- [Description of the task] Only lines with the word "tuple" are wanted; copy each of them from the listing below.

- [Extracted information]
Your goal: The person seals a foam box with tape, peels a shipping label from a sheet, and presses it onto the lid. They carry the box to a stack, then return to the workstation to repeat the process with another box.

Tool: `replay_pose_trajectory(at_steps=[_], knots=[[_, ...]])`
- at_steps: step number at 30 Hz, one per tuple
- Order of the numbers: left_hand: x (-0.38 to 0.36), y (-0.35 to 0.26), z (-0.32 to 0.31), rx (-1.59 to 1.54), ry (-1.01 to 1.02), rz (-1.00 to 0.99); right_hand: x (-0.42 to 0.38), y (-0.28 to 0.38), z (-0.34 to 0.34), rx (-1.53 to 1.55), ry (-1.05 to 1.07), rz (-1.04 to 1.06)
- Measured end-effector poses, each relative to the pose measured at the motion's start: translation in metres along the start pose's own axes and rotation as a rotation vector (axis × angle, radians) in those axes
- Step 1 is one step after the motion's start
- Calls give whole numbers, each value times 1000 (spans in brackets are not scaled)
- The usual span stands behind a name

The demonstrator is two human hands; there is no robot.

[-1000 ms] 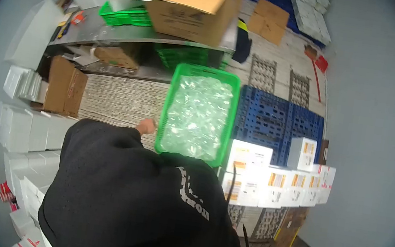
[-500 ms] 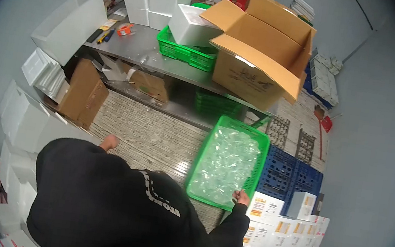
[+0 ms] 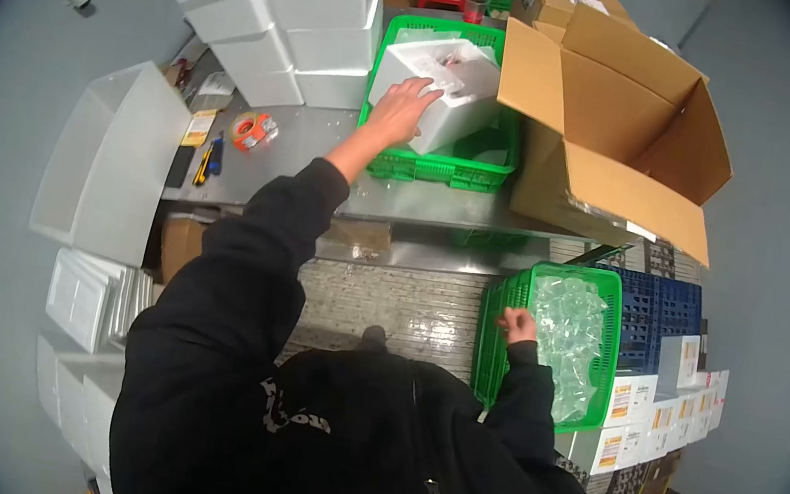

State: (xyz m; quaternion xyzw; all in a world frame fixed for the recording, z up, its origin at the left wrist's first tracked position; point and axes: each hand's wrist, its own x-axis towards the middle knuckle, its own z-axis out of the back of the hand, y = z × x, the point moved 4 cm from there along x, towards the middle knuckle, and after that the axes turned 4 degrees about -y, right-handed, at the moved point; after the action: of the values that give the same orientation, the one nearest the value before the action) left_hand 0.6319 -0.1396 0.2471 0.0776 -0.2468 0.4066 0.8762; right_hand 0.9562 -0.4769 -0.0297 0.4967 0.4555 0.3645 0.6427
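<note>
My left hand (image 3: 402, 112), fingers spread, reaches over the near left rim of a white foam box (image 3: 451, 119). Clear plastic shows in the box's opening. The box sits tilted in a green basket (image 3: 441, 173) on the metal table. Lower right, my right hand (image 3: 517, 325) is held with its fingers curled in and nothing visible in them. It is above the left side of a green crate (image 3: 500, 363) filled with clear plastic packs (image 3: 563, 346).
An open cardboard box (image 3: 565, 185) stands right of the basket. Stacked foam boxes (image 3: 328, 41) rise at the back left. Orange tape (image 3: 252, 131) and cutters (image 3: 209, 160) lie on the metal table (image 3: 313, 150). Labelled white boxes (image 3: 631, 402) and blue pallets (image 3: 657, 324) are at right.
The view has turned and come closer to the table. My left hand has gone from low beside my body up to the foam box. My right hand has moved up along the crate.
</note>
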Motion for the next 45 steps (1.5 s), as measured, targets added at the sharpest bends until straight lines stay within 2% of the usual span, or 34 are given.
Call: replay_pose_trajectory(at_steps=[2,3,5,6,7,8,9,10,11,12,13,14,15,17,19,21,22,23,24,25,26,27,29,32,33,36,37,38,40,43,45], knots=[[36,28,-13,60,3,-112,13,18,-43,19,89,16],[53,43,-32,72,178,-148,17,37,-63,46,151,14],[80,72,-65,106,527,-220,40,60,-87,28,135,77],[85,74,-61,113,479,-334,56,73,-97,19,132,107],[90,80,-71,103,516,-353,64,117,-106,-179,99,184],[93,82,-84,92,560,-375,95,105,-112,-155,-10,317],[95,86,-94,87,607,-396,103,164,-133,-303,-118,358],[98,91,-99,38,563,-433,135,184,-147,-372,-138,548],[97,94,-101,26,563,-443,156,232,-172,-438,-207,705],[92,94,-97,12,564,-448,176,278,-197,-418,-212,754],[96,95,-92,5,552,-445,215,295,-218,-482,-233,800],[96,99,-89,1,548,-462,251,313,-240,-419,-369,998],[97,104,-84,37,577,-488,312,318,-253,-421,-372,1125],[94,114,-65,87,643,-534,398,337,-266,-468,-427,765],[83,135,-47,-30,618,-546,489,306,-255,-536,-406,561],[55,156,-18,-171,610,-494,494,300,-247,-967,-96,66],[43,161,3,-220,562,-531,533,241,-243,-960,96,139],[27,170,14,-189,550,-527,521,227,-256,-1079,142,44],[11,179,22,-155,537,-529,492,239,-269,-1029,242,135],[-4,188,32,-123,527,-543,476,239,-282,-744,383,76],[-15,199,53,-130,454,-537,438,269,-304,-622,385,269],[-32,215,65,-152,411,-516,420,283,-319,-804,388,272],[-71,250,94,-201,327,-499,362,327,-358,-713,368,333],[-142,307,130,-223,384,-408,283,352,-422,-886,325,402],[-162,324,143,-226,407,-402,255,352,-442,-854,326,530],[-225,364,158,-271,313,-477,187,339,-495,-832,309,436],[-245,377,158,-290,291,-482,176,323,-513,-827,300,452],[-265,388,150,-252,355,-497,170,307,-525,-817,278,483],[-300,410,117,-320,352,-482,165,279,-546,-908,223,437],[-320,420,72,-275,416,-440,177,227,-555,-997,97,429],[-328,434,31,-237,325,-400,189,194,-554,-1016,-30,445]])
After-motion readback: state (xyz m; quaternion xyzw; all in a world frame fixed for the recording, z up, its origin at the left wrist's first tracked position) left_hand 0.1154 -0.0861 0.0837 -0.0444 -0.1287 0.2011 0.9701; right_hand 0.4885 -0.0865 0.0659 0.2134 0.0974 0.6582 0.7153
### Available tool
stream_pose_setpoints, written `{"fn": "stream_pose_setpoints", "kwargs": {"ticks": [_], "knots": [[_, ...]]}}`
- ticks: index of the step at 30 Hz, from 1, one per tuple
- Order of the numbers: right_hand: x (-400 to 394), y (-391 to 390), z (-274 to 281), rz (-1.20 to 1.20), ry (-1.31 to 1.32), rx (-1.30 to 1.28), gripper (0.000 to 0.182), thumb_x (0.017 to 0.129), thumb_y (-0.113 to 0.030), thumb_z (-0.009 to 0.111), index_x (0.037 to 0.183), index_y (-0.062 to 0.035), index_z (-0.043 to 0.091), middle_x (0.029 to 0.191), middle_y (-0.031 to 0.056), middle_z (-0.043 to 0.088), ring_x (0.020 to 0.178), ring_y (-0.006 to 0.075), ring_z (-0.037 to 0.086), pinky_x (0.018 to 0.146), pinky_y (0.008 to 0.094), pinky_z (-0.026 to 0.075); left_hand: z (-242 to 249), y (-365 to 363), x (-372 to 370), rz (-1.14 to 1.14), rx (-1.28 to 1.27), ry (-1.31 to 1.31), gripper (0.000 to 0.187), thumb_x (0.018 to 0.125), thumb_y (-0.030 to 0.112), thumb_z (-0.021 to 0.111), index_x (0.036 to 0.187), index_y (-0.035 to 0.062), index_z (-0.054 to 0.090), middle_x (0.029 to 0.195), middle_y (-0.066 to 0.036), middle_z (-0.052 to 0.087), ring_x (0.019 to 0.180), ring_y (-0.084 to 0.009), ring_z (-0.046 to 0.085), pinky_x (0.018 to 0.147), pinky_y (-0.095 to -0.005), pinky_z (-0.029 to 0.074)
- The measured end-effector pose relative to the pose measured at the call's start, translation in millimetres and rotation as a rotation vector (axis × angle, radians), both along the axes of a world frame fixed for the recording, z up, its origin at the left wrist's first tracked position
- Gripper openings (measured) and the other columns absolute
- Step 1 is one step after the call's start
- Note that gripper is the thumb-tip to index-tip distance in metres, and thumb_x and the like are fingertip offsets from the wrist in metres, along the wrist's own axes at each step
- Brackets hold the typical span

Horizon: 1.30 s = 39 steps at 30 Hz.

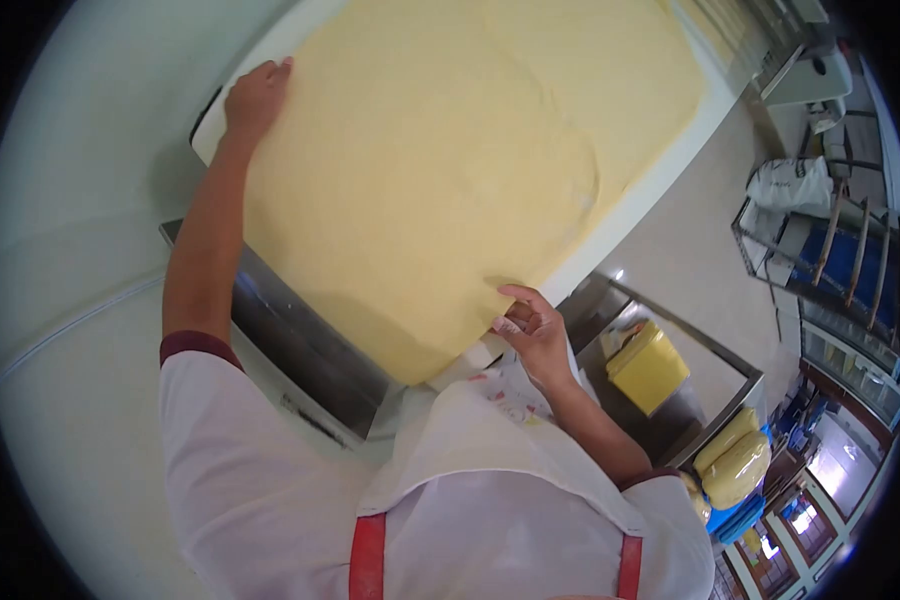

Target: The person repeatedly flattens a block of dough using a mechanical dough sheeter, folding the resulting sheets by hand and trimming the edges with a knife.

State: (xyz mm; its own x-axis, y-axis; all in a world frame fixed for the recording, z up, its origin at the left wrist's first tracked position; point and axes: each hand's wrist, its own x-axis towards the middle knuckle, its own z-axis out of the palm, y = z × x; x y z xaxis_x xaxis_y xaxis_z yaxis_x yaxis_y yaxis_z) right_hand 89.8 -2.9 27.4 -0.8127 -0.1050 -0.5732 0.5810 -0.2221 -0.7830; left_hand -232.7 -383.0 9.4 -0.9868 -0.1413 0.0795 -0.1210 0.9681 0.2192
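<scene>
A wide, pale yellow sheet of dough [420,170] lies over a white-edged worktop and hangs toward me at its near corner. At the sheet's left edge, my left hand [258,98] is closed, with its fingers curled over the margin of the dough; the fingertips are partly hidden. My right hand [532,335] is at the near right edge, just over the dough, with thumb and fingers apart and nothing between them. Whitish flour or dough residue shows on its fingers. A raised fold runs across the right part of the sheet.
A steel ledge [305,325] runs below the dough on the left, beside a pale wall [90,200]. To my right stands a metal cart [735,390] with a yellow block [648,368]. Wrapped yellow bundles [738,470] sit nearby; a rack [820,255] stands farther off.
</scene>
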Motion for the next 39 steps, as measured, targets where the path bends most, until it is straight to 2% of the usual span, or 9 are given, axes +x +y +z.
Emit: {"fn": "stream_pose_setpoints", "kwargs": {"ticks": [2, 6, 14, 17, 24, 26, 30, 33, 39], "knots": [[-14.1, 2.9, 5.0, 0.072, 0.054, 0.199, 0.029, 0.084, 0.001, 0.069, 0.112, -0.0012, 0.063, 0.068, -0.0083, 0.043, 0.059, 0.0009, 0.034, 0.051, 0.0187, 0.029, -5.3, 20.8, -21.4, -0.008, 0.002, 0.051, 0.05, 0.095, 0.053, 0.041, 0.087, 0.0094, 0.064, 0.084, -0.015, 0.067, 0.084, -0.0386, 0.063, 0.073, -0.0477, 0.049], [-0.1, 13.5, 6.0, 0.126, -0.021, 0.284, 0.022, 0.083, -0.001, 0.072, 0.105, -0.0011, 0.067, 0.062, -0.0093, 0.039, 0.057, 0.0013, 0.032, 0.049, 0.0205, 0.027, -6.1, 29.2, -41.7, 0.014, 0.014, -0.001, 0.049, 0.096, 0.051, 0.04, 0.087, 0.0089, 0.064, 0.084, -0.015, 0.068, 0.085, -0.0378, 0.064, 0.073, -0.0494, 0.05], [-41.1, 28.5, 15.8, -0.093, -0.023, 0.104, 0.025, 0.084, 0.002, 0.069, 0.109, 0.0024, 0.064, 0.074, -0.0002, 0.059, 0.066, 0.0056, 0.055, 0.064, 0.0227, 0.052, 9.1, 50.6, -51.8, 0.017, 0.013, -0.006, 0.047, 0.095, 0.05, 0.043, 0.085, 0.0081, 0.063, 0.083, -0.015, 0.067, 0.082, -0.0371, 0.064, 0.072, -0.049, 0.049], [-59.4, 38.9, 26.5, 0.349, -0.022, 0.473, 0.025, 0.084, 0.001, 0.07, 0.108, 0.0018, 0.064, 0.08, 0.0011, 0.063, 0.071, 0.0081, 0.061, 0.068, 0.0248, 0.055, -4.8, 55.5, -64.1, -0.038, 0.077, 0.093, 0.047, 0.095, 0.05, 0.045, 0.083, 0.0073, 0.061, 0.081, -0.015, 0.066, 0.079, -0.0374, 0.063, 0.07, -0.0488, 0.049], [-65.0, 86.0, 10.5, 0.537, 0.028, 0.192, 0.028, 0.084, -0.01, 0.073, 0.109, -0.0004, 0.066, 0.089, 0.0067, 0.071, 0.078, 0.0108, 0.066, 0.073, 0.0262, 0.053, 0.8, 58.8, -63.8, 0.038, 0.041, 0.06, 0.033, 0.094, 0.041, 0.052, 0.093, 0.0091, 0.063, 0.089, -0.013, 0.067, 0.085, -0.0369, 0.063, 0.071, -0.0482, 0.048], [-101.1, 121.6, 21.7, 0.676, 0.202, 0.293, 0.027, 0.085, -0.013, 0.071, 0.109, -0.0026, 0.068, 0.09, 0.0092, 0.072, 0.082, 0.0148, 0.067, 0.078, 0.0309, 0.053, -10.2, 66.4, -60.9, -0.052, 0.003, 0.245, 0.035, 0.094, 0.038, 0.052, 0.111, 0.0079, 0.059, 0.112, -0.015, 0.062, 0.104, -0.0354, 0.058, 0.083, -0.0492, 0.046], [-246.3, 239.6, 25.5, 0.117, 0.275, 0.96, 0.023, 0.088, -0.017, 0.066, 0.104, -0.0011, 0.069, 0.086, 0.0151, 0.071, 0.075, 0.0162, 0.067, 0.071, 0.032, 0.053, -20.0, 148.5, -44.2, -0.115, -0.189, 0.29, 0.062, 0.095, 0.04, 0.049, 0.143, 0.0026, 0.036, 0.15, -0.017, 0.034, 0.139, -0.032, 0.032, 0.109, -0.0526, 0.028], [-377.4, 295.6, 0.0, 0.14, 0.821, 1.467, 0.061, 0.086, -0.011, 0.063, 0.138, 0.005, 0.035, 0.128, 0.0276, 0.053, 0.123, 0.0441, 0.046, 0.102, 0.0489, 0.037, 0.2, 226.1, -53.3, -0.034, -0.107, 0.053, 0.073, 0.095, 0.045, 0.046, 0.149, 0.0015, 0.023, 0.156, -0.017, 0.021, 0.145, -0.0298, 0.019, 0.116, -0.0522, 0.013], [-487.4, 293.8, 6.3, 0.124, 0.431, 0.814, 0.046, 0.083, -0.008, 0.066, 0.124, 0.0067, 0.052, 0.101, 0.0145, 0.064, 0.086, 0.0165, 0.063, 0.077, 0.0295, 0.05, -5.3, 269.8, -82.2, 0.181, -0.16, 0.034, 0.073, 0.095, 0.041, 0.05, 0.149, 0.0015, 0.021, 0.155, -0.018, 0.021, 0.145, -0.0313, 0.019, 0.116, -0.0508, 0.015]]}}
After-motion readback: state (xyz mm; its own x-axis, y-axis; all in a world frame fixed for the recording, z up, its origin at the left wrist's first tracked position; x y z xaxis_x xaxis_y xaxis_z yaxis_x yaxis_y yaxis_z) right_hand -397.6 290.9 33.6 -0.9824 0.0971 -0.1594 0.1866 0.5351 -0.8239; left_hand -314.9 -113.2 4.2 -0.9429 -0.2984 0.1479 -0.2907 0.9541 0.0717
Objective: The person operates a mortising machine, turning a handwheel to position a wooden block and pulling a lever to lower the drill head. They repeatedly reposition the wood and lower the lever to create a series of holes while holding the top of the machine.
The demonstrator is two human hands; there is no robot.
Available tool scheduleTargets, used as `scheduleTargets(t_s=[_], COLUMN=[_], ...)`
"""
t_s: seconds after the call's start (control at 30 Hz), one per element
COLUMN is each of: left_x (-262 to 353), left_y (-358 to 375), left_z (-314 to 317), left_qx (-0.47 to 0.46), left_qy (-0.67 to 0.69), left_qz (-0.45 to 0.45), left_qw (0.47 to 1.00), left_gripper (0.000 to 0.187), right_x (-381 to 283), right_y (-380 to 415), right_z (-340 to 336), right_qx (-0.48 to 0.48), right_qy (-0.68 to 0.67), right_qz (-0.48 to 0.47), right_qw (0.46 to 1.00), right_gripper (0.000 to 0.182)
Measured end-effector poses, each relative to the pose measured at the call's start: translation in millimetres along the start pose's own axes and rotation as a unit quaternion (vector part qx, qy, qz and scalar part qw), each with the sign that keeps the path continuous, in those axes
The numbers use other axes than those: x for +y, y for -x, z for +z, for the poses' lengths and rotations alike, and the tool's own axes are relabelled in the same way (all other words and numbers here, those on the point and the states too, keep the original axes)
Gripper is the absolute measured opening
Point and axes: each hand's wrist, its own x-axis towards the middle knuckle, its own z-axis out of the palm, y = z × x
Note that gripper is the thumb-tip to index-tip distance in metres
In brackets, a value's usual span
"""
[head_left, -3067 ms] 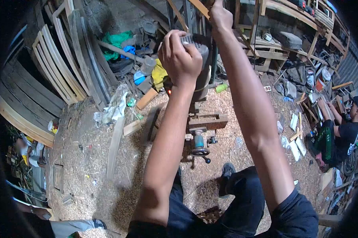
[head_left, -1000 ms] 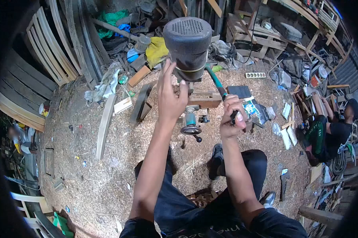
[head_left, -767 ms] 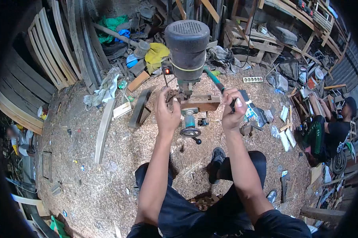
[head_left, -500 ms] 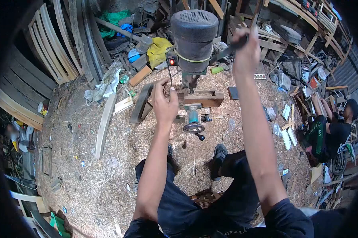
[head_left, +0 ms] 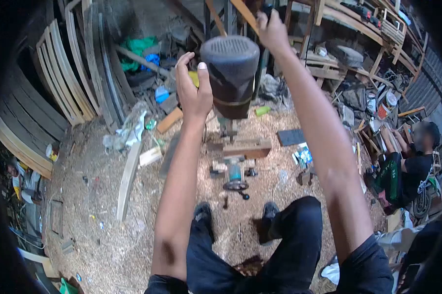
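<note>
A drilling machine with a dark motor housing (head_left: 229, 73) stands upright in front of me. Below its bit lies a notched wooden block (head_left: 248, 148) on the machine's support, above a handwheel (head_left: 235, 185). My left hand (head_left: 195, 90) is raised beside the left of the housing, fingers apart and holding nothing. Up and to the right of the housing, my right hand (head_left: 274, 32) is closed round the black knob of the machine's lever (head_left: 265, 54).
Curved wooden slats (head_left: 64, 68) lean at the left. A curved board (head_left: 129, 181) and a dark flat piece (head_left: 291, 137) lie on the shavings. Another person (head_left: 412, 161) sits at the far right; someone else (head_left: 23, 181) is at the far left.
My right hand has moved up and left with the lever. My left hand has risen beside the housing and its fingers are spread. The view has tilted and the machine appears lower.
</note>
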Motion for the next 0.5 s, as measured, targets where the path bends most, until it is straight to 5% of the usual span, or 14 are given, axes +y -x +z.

- [Solved problem]
- at_steps: step number at 30 Hz, one per tuple
- ticks: index of the step at 30 Hz, from 1, one per tuple

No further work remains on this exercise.